Eustace Tilly is the name of the mascot, and a character created for The New Yorker magazine by Corey Ford. The magazine’s first cover illustration, of a dandy peering at a butterfly through a monocle, was drawn by Rea Irvin, the magazine’s first art editor.
Eustace Tilley was the hero of a series entitled “The Making of a Magazine,” which began on the inside front cover of the August 8 issue that first summer. He was a younger man than the figure of the original cover. His top hat was of a newer style, without the curved brim. He wore a morning coat and striped trousers. Ford borrowed Eustace Tilley’s last name from an aunt—he had always found it vaguely humorous.

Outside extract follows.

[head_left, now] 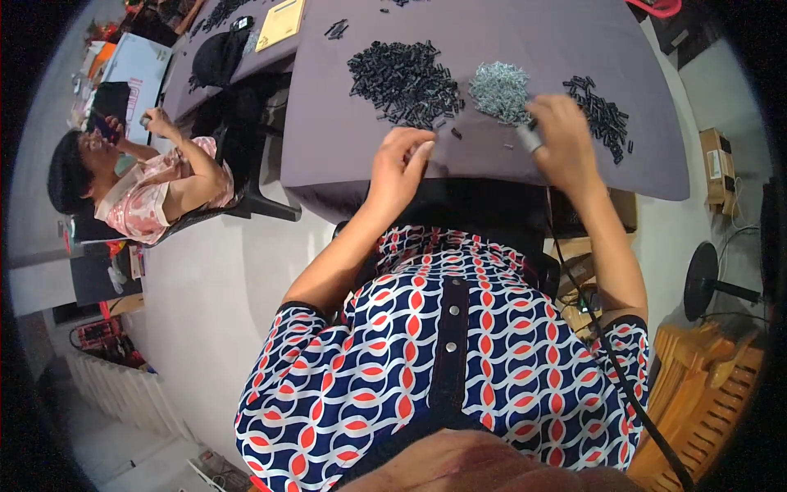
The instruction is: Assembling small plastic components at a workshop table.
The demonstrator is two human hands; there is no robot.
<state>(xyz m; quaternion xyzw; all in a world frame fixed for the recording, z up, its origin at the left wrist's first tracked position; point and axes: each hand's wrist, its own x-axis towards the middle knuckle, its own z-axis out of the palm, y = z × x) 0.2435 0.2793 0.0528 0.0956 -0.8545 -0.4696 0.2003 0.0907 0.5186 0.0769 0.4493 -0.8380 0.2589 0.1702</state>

Tilley was always busy, and in illustrations by Johann Bull, always poised. He might be in Mexico, supervising the vast farms that grew the cactus for binding the magazine’s pages together. The Punctuation Farm, where commas were grown in profusion, because Ross had developed a love of them, was naturally in a more fertile region. Tilley might be inspecting the Initial Department, where letters were sent to be capitalized. Or he might be superintending the Emphasis Department, where letters were placed in a vise and forced sideways, for the creation of italics. He would jump to the Sargasso Sea, where by insulting squids he got ink for the printing presses, which were powered by a horse turning a pole. It was told how in the great paper shortage of 1882 he had saved the magazine by getting society matrons to contribute their finery. Thereafter dresses were made at a special factory and girls employed to wear them out, after which the cloth was used for manufacturing paper. Raoul Fleischmann, who had moved into the offices to protect his venture with Ross, gathered the Tilley series into a promotion booklet. Later, Ross took a listing for Eustace Tilley in the Manhattan telephone directory.